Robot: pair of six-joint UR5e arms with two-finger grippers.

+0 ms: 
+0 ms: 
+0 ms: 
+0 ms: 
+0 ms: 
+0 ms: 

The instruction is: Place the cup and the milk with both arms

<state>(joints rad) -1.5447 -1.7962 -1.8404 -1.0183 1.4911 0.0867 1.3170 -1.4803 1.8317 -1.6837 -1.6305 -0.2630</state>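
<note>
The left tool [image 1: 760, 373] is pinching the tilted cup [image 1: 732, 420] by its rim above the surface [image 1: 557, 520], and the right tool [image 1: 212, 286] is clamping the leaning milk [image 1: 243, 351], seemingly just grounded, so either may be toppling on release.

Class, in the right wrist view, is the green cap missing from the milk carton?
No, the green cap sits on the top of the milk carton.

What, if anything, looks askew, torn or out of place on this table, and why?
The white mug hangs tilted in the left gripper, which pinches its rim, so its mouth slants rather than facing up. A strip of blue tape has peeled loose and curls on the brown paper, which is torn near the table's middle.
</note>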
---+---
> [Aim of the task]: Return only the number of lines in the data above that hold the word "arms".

> [Written solution]: 2